Is there anyone on this list who is
a) an experienced GIMP 2 user
b) an experienced GIMP 2 developer
c) GIMP 2 advocate
d) any or all of the above
who would like to collaborate with me on making a great presentation?
Maybe you've made a presentation and have some materials to share.
I've already put together a full outline for my previous presentation, and would be glad to share it as I get it published to my website.
Thanks,
Greg Rundlett
Gimp presentation at UNH
Hi Greg,
Greg Rundlett wrote:
Is there anyone on this list who is b) an experienced GIMP 2 developer
I'm nore this than user (not had much time to explore my artistic side recently).
Maybe you've made a presentation and have some materials to share.
I did a presentation (in French) for the libr'east conference in Paris earlier this year.
The contents of that presentation (bare bones, a dump of the files involved) are here: http://dneary.free.fr/gimp/
The presentation itself (which only got about 50% used) was, IMHO, too detailed. It's in presentation.sxi.
A good GIMP presentation should probably talk a little bit about the project history (5-10 mins), followed by a simple demonstration with every step explained (about 30 mins) followed by a Q&A session for about 10 minutes.

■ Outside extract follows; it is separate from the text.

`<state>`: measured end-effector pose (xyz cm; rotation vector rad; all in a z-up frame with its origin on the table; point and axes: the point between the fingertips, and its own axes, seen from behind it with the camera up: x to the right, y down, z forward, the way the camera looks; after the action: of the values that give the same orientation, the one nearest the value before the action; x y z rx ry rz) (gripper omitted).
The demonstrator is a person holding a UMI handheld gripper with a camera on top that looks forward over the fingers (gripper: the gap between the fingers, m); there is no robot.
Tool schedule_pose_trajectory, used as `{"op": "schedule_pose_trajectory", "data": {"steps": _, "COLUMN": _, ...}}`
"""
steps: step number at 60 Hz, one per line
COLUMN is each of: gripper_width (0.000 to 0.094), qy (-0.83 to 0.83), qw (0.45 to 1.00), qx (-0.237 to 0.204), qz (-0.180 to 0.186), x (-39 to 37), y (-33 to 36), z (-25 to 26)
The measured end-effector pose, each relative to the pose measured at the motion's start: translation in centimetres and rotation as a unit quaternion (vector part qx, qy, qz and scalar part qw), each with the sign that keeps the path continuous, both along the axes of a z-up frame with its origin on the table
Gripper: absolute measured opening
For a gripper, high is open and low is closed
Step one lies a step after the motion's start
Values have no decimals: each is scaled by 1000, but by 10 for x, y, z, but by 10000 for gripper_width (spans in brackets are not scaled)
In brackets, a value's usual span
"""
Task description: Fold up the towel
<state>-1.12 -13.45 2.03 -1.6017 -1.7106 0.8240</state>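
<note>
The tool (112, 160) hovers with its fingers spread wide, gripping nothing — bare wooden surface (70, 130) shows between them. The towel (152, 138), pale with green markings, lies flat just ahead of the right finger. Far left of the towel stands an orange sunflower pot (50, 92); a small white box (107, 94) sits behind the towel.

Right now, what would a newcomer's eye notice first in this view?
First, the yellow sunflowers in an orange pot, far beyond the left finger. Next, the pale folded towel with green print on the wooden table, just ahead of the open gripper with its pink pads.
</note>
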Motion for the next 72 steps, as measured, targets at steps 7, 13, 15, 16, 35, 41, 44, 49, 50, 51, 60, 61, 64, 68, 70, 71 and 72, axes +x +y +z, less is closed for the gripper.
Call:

If I had it to re-do, that's what I'd do.
In fact, I will be doing a 3 hour workshop on the GIMP in September, which will allow me to take 3 or 4 common tasks, and work them through from A to Z, explaining all the steps as I go (things like redeye, doing a montage, doing color correction, and getting a "surrealist" type effect from a photo).
I've already put together a full outline for my previous presentation, and would be glad to share it as I get it published to my website.

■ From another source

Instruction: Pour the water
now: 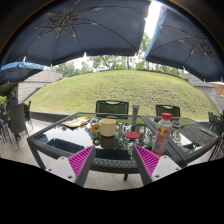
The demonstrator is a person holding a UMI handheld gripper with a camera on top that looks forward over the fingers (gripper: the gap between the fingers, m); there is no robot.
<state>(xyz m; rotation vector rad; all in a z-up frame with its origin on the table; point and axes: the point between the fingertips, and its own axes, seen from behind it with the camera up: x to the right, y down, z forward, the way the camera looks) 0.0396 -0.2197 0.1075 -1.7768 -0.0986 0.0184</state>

This is great! We really should be keeping track not only of presentation materials that people put together for presentations, but also people who do presentations in case someone wants to give them junkets ;)
You might want to look at Simon Budig, tigert and jimmac's GIMP stuff. Simon has several presentations/talks online, and both jimmac and tigert have tutorials which are very good for a presentation of the GIMP.
Cheers, Dave.
Gimp presentation at UNH
David Neary wrote:
I did a presentation (in French) for the libr'east conference in Paris earlier this year.
The contents of that presentation (bare bones, a dump of the files involved) are here: http://dneary.free.fr/gimp/
Thank you. I actually speak French, so I'll "jeter un coup d'oeil", and see what I can re-use.
A good GIMP presentation should probably talk a little bit about the project history (5-10 mins), followed by a simple demonstration with every step explained (about 30 mins) followed by a Q&A session for about 10 minutes. If I had it to re-do, that's what I'd do.
I'm planning on doing a little red-eye removal demo, plus how to lighten a dark photo, finishing off with an advanced demo like making flames (which I am trying to learn now).
This is great! We really should be keeping track not only of presentation materials that people put together for presentations, but also people who do presentations in case someone wants to give them junkets ;)
Sign me up ;-) I'm trying to find time to relaunch my whole web presence, as a practical GNU-Linux Business/User-oriented site. Of course GIMP will be featured as a primary example of the power of logiciel libre.
You might want to look at Simon Budig, tigert and jimmac's GIMP stuff. Simon has several presentations/talks online, and both jimmac and tigert have tutorials which are very good for a presentation of the GIMP.
Merci. Not sure if I've seen Simon's stuff, but I recognize both tigert and jimmac.